Converting `min` versions only for now to save some memory and disk space.  Can be replaced with `full` if needed.

In [1]:
import pandas as pd
import numpy as np
import os

from tqdm.notebook import tqdm
tqdm.pandas()

import matplotlib.pyplot as plt

import sys
sys.path.append('../models/model_0')

from clean_data import __jday_convert

In [2]:
version = "min" # or "min" or "full" data

In [3]:
input_files = [
    (2, "train.pkl"),
    (0, "test.pkl"),
    (0, "secret_test.pkl")
]

for n,f in input_files:
    print(f"{os.environ['GP_HIST_PATH']}/../{n}_{version}/{f}")

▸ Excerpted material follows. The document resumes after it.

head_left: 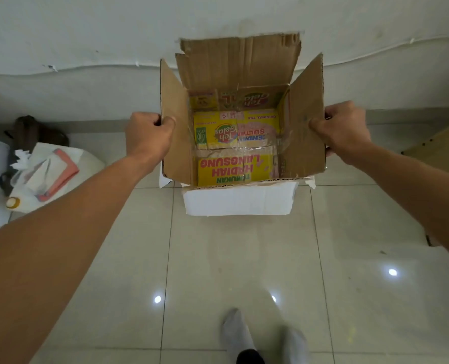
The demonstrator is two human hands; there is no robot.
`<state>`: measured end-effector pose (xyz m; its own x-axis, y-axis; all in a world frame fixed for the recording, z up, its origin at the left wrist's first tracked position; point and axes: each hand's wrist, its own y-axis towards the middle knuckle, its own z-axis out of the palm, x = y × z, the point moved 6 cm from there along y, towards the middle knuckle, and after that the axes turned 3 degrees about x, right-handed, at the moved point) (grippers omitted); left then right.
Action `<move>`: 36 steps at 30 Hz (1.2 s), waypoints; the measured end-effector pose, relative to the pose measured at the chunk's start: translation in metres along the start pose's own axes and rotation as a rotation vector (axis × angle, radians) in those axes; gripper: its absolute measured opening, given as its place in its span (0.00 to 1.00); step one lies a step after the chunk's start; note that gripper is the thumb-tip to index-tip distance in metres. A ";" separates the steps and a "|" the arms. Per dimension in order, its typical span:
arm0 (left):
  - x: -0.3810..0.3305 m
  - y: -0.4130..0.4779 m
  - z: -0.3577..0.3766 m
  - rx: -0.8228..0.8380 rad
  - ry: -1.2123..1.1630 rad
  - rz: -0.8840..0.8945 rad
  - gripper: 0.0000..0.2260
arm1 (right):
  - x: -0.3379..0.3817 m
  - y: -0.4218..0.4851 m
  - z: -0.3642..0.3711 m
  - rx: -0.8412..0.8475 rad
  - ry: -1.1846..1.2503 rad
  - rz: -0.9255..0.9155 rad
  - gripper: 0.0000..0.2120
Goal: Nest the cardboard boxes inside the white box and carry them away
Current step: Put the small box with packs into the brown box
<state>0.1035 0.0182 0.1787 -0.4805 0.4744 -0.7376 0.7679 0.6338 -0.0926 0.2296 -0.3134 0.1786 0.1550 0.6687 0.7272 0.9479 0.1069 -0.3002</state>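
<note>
I hold the white box [237,202] up in front of me above the tiled floor, its brown flaps open and its white outer wall facing me. Inside it lies a yellow printed cardboard box [233,148] with red and green lettering, filling the bottom. My left hand [149,134] grips the left side flap, thumb on the inside. My right hand [343,130] grips the right side flap the same way. The far flap stands up against the wall.
A white wall is close behind the box. At the left on the floor lie a white bag [52,177] with pink cloth and tissue, and a dark bag [31,132]. A brown cardboard piece [438,143] sits at the right edge. My socked feet [257,334] stand on glossy tiles.
</note>
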 end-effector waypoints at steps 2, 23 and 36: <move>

train_df = pd.read_pickle(f"{os.environ['GP_HIST_PATH']}/../2_{version}/train.pkl")
# test_df = pd.read_pickle(f"{os.environ['GP_HIST_PATH']}/../0_{version}/test.pkl")
# secret_test_df = pd.read_pickle(f"{os.environ['GP_HIST_PATH']}/../0_{version}/secret_test.pkl")

/mistorage/mads/data/gp_history/../2_min/train.pkl
/mistorage/mads/data/gp_history/../0_min/test.pkl
/mistorage/mads/data/gp_history/../0_min/secret_test.pkl


In [4]:
train_df = pd.read_pickle(f"{os.environ['GP_HIST_PATH']}/../2_{version}/train.pkl")

In [5]:
def convert_feature_values(df):
    name = df.name
    df = df.set_index("EPOCH").sort_index()
    # convert ARG_OF_PERICENTER, RA_OF_ASC_NODE, and MEAN_ANOMALY to non-cyclic version
    df["ARG_OF_PERICENTER_ADJUSTED"] = np.cumsum(np.around(df.ARG_OF_PERICENTER.diff().fillna(0) / -360))*360 + df.ARG_OF_PERICENTER
    df["RA_OF_ASC_NODE_ADJUSTED"] = np.cumsum(np.around(df.RA_OF_ASC_NODE.diff().fillna(0) / -360))*360 + df.RA_OF_ASC_NODE
    
    # this is because for REV_AT_EPOCH = 100,000, it's recorded as 10,000 instead of 0
    # this doesn't handle the case for multiple ground stations reporting though, if the previous is different....
    # would it be better to just remove this as an outlier just to be safe?
    # 90k +- 20 max offset based on MEAN_MOTION maximum from earlier steps
    df.loc[(df.REV_AT_EPOCH==10000) & df.REV_AT_EPOCH.diff().between(-90020,-89980),'REV_AT_EPOCH'] = 0

    # combine REV_AT_EPOCH and MEAN_ANOMALY for a non-cyclic representation
    adjusted_rev = df.REV_AT_EPOCH + np.cumsum(np.around(df.REV_AT_EPOCH.diff().fillna(0) / -100000)) * 100000
    df["REV_MEAN_ANOMALY_COMBINED"] = adjusted_rev * 360 + df.MEAN_ANOMALY
    
    # this is to handle the REV_AT_EPOCH problem inconsistency problem
    # otherwise the REV_MEAN_ANOMALY_COMBINED difference may be incorrect
    # bfill because we may start at non-zero due to previous data removal bit
    a = np.round((adjusted_rev.diff().fillna(method='bfill')/2000))
    df["SUBGROUP"] = np.cumsum(a).astype(int)
    return df

# Leaving here for reference only, not actually used anymore
def revert_feature_values(df):
    df['REV_AT_EPOCH'] = ((df.REV_MEAN_ANOMALY_COMBINED // 360) % 100000).astype(int)
    df['MEAN_ANOMALY'] = df.REV_MEAN_ANOMALY_COMBINED % 360
    df['RA_OF_ASC_NODE'] = df.RA_OF_ASC_NODE_ADJUSTED % 360
    df['ARG_OF_PERICENTER'] = df.ARG_OF_PERICENTER_ADJUSTED % 360
    return df

In [6]:
converted_df = train_df.groupby(by="NORAD_CAT_ID", as_index=False).progress_apply(convert_feature_values).reset_index()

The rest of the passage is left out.